When It Comes to Fear of Flying, Reaction Is Key

21/11/2013

There are a number of reasons why someone may end up with a fear of flying (aka aerophobia). For example, difficulties in one’s personal or professional life or merely a sense of worry or dread about events in the world (such as economic or political crises, or even crime or natural disasters, as communicated via mass media).

Someone with this elevated level of generalised anxiety is in a state of heightened susceptibility to negative impressions, and if required to fly, any incident during the flight which could remotely lend itself to negative interpretation will be seized upon, with the person imagining that something bad is happening.

This negative interpretation in turns generates more immediate anxiety, reinforcing the notion that something bad is happening, and leading to an obsessive attention with everything that he or she observes on the flight and the sense that an accident is imminent.

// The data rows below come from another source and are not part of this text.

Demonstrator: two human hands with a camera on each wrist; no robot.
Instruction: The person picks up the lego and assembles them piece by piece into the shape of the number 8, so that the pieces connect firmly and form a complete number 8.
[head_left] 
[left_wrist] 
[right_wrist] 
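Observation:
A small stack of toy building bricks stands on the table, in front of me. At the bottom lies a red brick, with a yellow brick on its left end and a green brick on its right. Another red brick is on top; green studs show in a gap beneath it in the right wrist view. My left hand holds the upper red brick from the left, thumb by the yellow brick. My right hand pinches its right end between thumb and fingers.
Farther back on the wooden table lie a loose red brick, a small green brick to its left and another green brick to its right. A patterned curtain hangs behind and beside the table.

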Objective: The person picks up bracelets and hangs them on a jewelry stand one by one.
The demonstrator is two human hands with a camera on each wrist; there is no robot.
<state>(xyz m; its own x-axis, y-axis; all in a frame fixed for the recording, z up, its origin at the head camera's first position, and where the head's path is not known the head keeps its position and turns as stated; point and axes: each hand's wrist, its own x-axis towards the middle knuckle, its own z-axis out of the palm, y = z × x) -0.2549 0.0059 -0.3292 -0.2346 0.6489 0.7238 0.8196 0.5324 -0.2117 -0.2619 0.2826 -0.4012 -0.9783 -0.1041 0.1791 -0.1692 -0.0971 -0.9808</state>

After the flight is over, between those negative associations and the related anxiety, a retroactive feedback loop can form in which all it takes is a memory, idea, or touch of nerves to provoke a reaction unpleasant enough to make flying something the sufferer would want to avoid forever after.

So the phobia is not so much the result of what actually happens to an aerophobia sufferer inflight as to what goes through his or her mind in these circumstances. At the end of the day, what generates fear and anxiety is like the proverbial mountain from a molehill – taking a perhaps insignificant incident observed on a flight and transforming it into a catastrophic threat. One always needs to keep this in mind!